_EXERCISE_
Please write out the full listing beneath this line exactly, skipping its images.
********
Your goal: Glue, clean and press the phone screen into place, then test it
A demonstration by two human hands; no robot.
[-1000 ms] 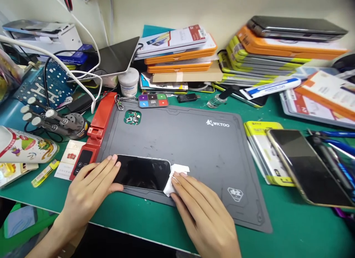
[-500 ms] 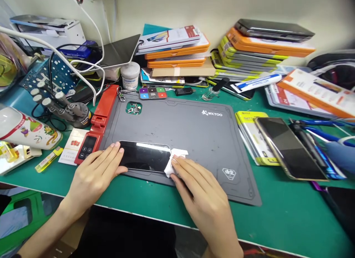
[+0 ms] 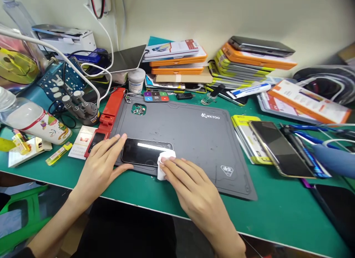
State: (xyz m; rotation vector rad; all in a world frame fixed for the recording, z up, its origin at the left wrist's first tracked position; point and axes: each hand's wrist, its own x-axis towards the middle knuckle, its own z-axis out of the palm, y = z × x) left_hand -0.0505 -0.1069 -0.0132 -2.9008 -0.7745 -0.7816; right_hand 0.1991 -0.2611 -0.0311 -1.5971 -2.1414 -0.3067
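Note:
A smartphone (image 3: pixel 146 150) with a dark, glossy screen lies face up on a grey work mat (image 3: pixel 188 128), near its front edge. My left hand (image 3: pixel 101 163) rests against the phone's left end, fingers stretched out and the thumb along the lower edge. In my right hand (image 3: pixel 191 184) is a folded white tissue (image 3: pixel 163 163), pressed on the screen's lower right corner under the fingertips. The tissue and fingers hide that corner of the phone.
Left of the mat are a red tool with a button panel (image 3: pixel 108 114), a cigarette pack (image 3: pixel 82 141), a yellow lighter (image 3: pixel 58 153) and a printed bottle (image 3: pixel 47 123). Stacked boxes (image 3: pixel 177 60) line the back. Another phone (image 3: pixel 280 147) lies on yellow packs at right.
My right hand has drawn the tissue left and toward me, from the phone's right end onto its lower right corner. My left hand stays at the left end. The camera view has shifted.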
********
_EXERCISE ANSWER_
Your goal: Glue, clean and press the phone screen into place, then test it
A demonstration by two human hands; no robot.
[-1000 ms] 
[-500 ms] 
[+0 ms] 
State: (xyz m; rotation vector rad; all in a world frame fixed for the recording, z up, its origin at the left wrist's first tracked position; point and axes: each hand's wrist, its own x-axis towards the middle knuckle, its own z-axis out of the palm, y = z × x) left_hand -0.0505 -0.1069 -0.0132 -2.9008 -0.7745 -0.7816; right_hand 0.1991 -0.2611 -0.0311 -1.5971 -2.1414 -0.3067
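Note:
A smartphone (image 3: pixel 146 150) with a dark, glossy screen lies face up on a grey work mat (image 3: pixel 188 128), near its front edge. My left hand (image 3: pixel 101 163) rests against the phone's left end, fingers stretched out and the thumb along the lower edge. In my right hand (image 3: pixel 191 184) is a folded white tissue (image 3: pixel 163 163), pressed on the screen's lower right corner under the fingertips. The tissue and fingers hide that corner of the phone.
Left of the mat are a red tool with a button panel (image 3: pixel 108 114), a cigarette pack (image 3: pixel 82 141), a yellow lighter (image 3: pixel 58 153) and a printed bottle (image 3: pixel 47 123). Stacked boxes (image 3: pixel 177 60) line the back. Another phone (image 3: pixel 280 147) lies on yellow packs at right.
My right hand has drawn the tissue left and toward me, from the phone's right end onto its lower right corner. My left hand stays at the left end. The camera view has shifted.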

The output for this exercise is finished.